La mañana en Pastrana no arrancó como una visita más de la Alcaldía. La gente salió porque, por primera vez en mucho tiempo, esperaba escuchar compromisos reales. Y el alcalde Carlos Pinedo no llegó con discursos largos: llegó con decisiones y cifras que la comunidad venía exigiendo desde hace años.
El barrio abrió las puertas a Alcaldía al Barrio, una estrategia que ya ha recorrido otros sectores de Santa Marta, y que esta vez aterrizó en una comunidad marcada por la falta de agua, el deterioro de sus vías y la ausencia total de inversión en escenarios deportivos. Los líderes comunitarios —Zenaida Horta, Isabel García y Margot Alarcón— no ocultaron el cansancio: lo que pidieron fueron soluciones, no excusas.

Los problemas estaban sobre la mesa:
- — el drama del agua potable,
- — la cancha con más de 25 años sin intervención.

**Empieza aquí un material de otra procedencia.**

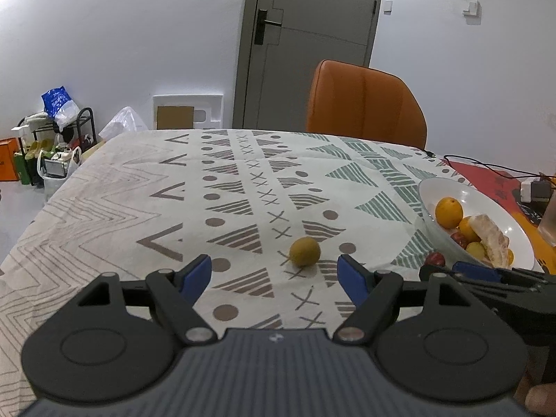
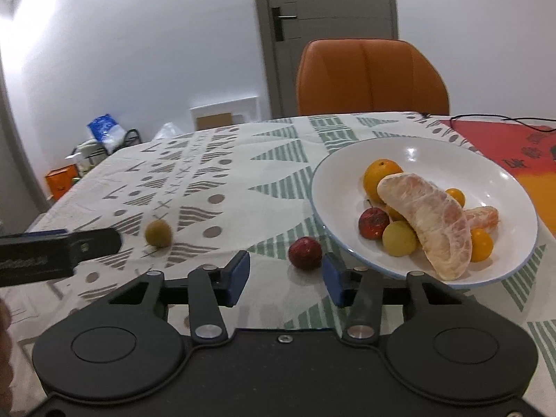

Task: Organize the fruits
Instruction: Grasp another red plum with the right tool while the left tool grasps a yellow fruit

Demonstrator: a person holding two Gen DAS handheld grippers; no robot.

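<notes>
A small yellow-green fruit [image 1: 305, 251] lies on the patterned tablecloth, just ahead of my open, empty left gripper [image 1: 274, 278]; it also shows in the right wrist view [image 2: 158, 232]. A small red fruit [image 2: 305, 253] lies on the cloth beside the white bowl [image 2: 427, 149], just ahead of my open, empty right gripper [image 2: 285, 274]; it also shows in the left wrist view [image 1: 435, 259]. The white bowl [image 1: 438, 187] holds an orange [image 2: 380, 179], a peeled pomelo piece [image 2: 429, 219], a red fruit and several small yellow fruits.
An orange chair [image 1: 365, 104] stands at the table's far edge. A red and orange mat [image 2: 514, 149], a black cable [image 1: 486, 166] and a white plug lie at the right. Bags and a rack [image 1: 59, 139] stand on the floor to the left.
</notes>
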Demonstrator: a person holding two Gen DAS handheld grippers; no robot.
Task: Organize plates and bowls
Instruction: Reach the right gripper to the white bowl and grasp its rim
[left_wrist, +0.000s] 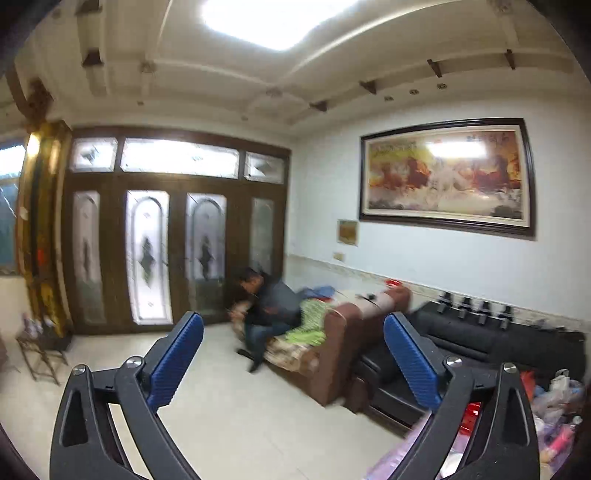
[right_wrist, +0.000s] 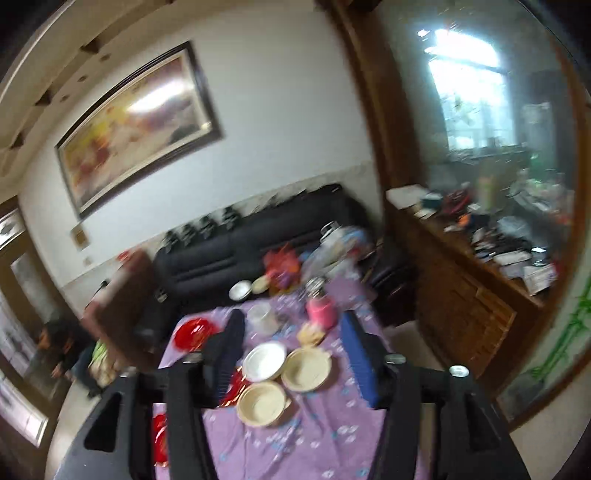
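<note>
1. Bowls first: two cream bowls w/ small side lugs sit on the purple-clothed desk (right_wrist: 314, 443), one nearer (right_wrist: 263, 403) and one just right of it (right_wrist: 306, 369), w/ a white bowl (right_wrist: 264, 360) touching both at the far-left. All upright and empty as far as the blur lets me tell.
2. Red plates: one (right_wrist: 195, 332) at the desk's left edge, another (right_wrist: 159, 435) mostly hidden behind my right tool's left finger.
3. Right tool (right_wrist: 295, 365) hangs above the bowls, fingers spread wide, holding nothing.
4. Left tool (left_wrist: 293, 360) points off across the room at the sofa (left_wrist: 332, 350), also spread and empty; no dishes in its view.
5. Handling guess: bowls look rigid, light, prob. melamine or ceramic, so smooth and slippery. I'd pinch a rim wall, one pad inside and one outside, away from the lugs.
6. Plates look thin and flat; edge grip only, risk of tilting out.
7. Pink cup (right_wrist: 320, 310) stands near, so watch clearance.
</note>
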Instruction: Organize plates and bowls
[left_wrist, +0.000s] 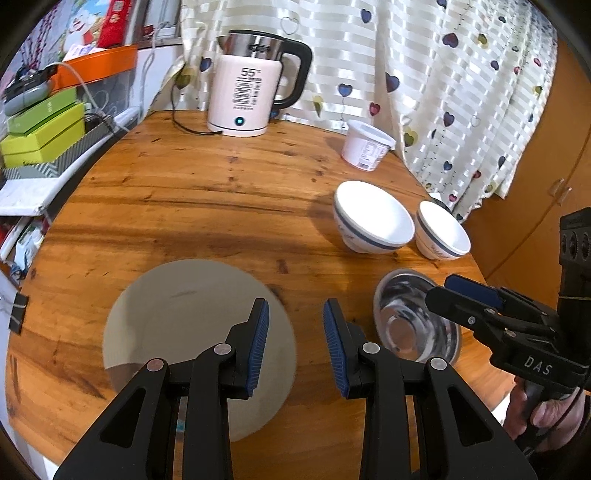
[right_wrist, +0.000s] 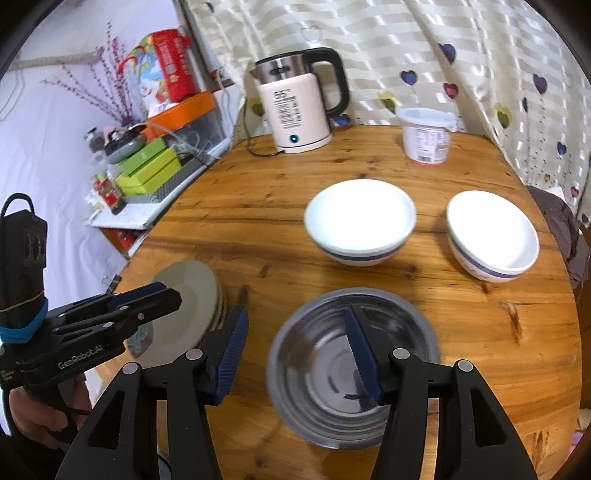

- — la urgencia de un semáforo o reductores en la zona escolar,
- — y la pavimentación de la calle 46, convertida en un obstáculo permanente para residentes y vehículos.

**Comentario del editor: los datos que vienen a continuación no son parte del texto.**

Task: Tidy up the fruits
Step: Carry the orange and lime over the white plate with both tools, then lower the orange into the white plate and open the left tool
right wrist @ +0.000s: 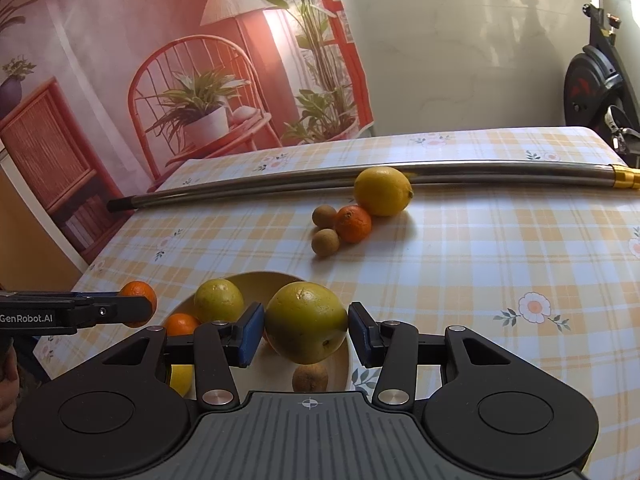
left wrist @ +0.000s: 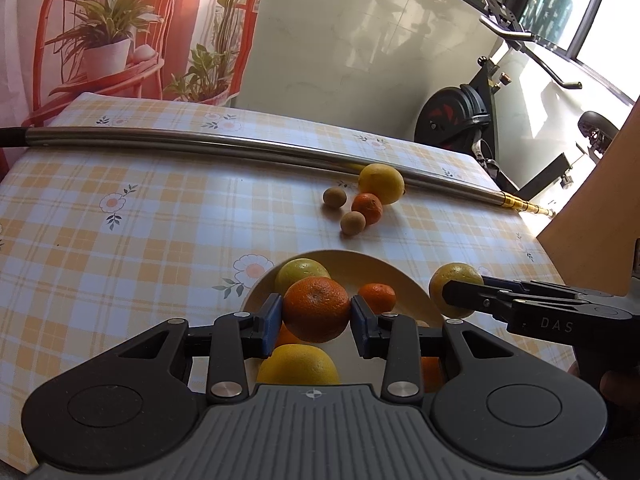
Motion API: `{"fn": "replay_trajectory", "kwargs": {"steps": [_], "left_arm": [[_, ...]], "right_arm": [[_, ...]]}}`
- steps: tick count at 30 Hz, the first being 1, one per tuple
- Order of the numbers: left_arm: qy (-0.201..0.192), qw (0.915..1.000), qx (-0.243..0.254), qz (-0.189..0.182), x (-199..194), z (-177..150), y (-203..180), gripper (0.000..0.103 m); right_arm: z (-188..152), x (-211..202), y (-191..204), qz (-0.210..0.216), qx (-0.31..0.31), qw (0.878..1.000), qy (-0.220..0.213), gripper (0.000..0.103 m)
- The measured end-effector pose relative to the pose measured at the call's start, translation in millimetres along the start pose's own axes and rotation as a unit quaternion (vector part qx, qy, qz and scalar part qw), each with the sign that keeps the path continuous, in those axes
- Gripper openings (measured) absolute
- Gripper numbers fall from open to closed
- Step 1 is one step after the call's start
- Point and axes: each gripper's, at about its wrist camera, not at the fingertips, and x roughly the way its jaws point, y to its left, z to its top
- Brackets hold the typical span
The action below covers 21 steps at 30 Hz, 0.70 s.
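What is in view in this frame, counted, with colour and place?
Bowl: one, cream, near table edge, holding several citrus fruits.
Orange: one, orange, held over the bowl.
Yellow-green citrus: one, held over the bowl.
Lemon: one, yellow, on the tablecloth against the metal tube.
Mandarin: one, orange, beside the lemon.
Small brown fruits: two, next to the mandarin.
Metal tube: one, silver with gold end, across the table.
Tablecloth: one, yellow-white check.
Exercise bike: one, black, behind.
Left gripper: shut on the orange.
Right gripper: shut on the yellow-green citrus.
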Motion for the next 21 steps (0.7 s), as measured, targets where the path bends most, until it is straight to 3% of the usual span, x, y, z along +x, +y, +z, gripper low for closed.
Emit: {"fn": "replay_trajectory", "kwargs": {"steps": [8, 21], "left_arm": [[0.023, 0.9993, 0.022, -0.02, -0.7, -19.3, -17.1, 0.039], [0.055, 0.9968, 0.052, -0.024, -2.8, -41.1, -36.1, 0.039]], "right_arm": [[-4.8, -3.5, 1.1, 0.002, 0.0, 1.0, -0.001, 0.042], [-19.1, -6.0, 1.5, 0.015, 0.005, 1.0, 0.003, 0.042]]}}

- Esta vez hubo respuestas.
Los compromisos del alcalde
Pinedo no esquivó ninguna solicitud. Confirmó el Plan de Choque de Agua por $400.000 millones, defendió su necesidad frente a un sistema colapsado y anunció que Pastrana entrará en la ruta de obras del corredor San Pablo – Pastrana, con una inversión superior a $1.888 millones. Cada punto quedó registrado, con fechas y encargados.

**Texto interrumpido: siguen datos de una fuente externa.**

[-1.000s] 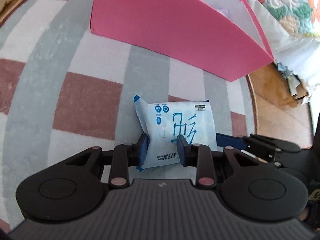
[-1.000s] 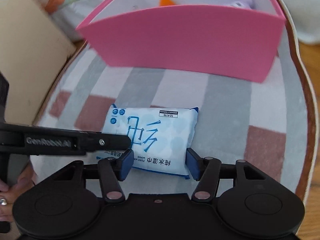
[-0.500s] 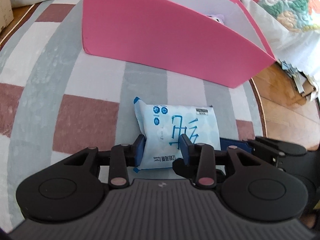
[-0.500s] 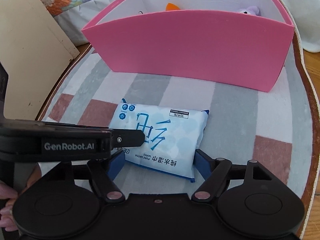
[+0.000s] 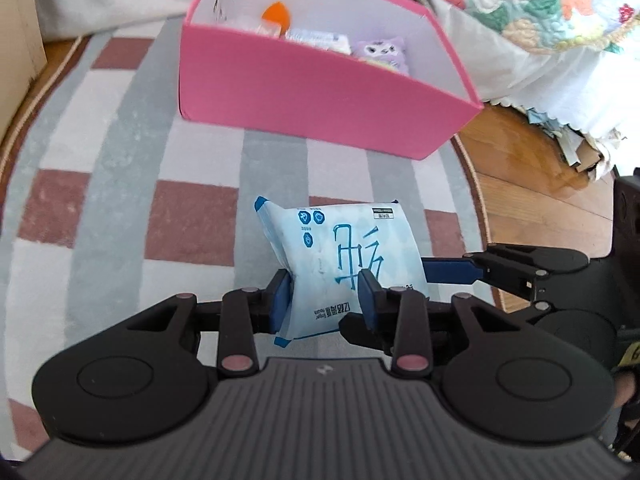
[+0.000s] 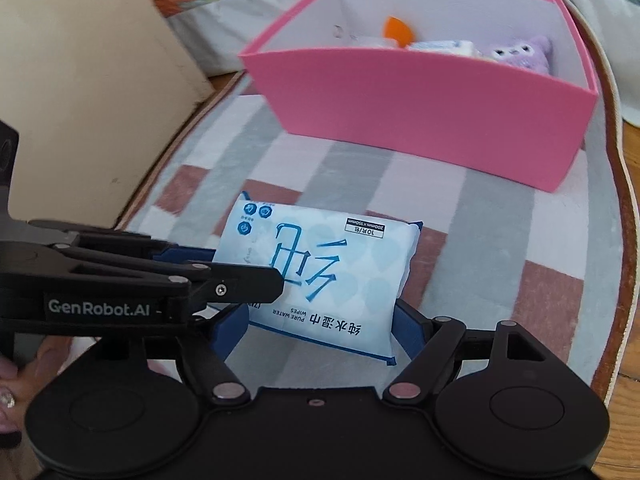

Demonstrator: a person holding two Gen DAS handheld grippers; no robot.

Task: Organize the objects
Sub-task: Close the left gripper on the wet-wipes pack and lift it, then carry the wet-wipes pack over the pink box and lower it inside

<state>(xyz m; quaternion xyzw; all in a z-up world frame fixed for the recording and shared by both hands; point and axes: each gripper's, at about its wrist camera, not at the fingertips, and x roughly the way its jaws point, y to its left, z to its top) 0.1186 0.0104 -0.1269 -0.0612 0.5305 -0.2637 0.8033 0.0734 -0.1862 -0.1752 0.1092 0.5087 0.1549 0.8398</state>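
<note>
A pale blue wet wipes pack (image 5: 352, 240) hangs tilted just above the checked rug (image 5: 120, 152). My left gripper (image 5: 324, 298) is shut on the pack's near left corner. From the right wrist view, its black fingers (image 6: 240, 284) reach in over the pack (image 6: 320, 264) from the left. My right gripper (image 6: 320, 326) straddles the pack's near edge. Its jaws are opening, and the blue pads stand just off the pack's two ends. The pink box (image 5: 320, 92) stands beyond on the rug, holding a purple owl plush (image 5: 380, 50), an orange piece (image 5: 276, 14) and a white pack.
The rug's curved edge meets wooden floor (image 5: 520, 184) on the right. A floral bedspread (image 5: 540, 12) hangs behind the box. A beige board (image 6: 80, 100) stands at the left, seen from the right wrist. A person's fingers (image 6: 8, 392) hold the left gripper.
Both grippers have risen, and the pack has come up with the left one. The right jaws, earlier pressed on the pack, have spread. The box's inside has come into view.
</note>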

Pero la jornada no fue solo anuncios. También hubo entregas que generaron momentos duros y emotivos. Diecisiete personas en condición de discapacidad recibieron sillas de ruedas, bastones y un caminador. Para varias de ellas, esos elementos significan volver a moverse sin depender de otros, recuperar dignidad, recuperar vida.

La administración también entregó 130 mercados, 10 portátiles, 38 bicicletas, 10 ventiladores, 3 neveras y 3 lavadoras. No es la solución final, pero para muchas familias vulnerables representó un alivio inmediato en medio de la temporada de fin de año.
El alcalde insistió en que Alcaldía al Barrio no es un programa para la foto:
“Es una forma de gobernar cerca de la gente”, dijo ante vecinos que, por primera vez, sintieron que su voz tenía peso.
La jornada terminó entre sonrisas, reclamos pendientes y un mensaje claro: Pastrana quiere resultados, pero también reconoce cuando la institucionalidad se sienta de frente y responde.
Lo que ocurra desde ahora, lo que se cumpla o no se cumpla, marcará la diferencia entre una estrategia que transforma realidades y una que se queda en papel. Por hoy, el barrio se fue con algo que no recibía hace años: señales de que sus problemas dejaron de ser invisibles.